Extracted data entries
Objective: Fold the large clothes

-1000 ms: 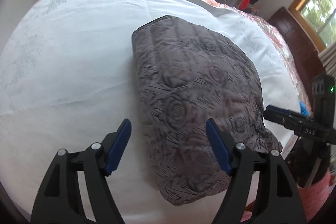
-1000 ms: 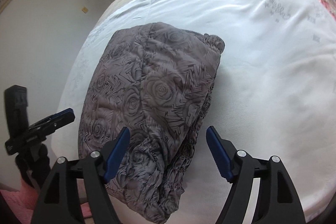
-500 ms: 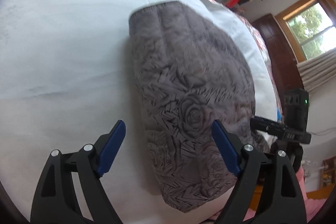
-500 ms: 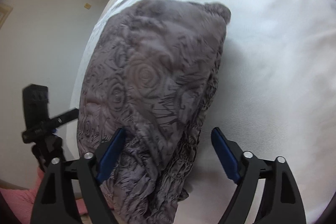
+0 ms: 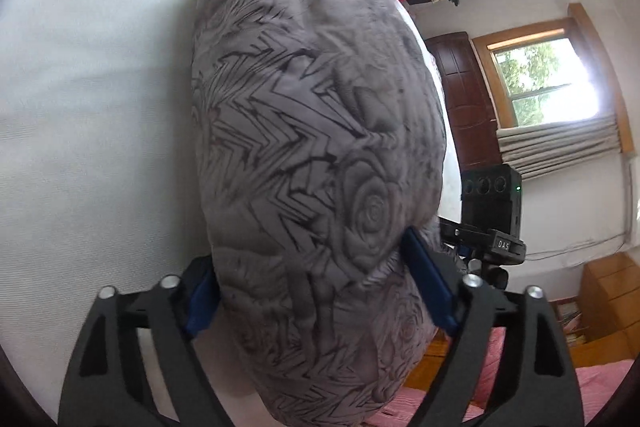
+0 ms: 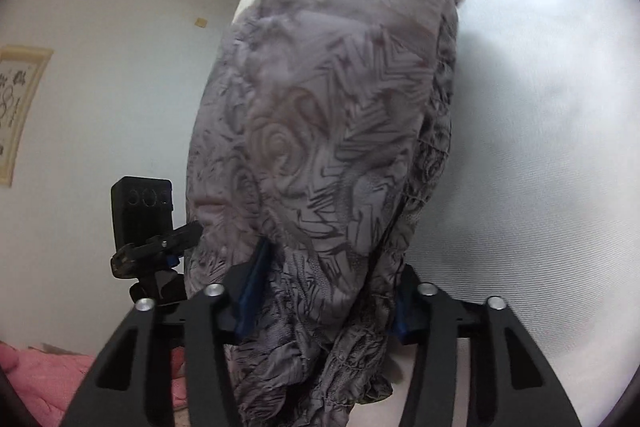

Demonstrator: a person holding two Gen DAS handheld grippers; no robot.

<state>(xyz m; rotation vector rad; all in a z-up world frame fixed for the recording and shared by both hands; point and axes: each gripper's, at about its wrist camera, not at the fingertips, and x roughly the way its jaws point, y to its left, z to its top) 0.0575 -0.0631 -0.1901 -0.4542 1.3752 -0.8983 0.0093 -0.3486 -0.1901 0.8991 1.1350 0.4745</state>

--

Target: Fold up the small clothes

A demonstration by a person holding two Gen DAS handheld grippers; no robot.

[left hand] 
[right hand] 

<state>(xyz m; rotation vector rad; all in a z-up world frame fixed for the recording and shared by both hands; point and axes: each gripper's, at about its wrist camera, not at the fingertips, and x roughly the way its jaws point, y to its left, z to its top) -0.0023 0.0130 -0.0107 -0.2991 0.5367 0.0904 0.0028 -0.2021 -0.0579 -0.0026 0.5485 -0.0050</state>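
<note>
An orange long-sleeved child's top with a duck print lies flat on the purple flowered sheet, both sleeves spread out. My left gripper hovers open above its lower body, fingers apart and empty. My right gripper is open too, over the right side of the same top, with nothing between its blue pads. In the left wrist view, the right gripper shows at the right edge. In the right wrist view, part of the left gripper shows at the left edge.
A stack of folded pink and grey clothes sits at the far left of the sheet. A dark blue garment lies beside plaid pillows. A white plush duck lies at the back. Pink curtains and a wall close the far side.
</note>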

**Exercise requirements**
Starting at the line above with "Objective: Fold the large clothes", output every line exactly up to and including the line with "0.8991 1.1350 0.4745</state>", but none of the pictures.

**Answer below**
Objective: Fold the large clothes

-1000 ms: 
-1000 ms: 
-500 ms: 
-500 ms: 
+0 ms: 
+0 ms: 

Demonstrator: a person holding two Gen DAS handheld grippers; no robot.

<state>(xyz m; rotation vector rad; all in a z-up world frame fixed for the recording and shared by both hands; point and axes: each gripper's, at about its wrist camera, not at the fingertips, and x roughly the way its jaws point, y to its left, z to its top) 0.0575 -0.0631 -0.1901 -0.4542 1.3752 -0.8983 0.0093 -0.3486 -0.1901 0.8991 1.1350 0.4745</state>

The given output is the complete response.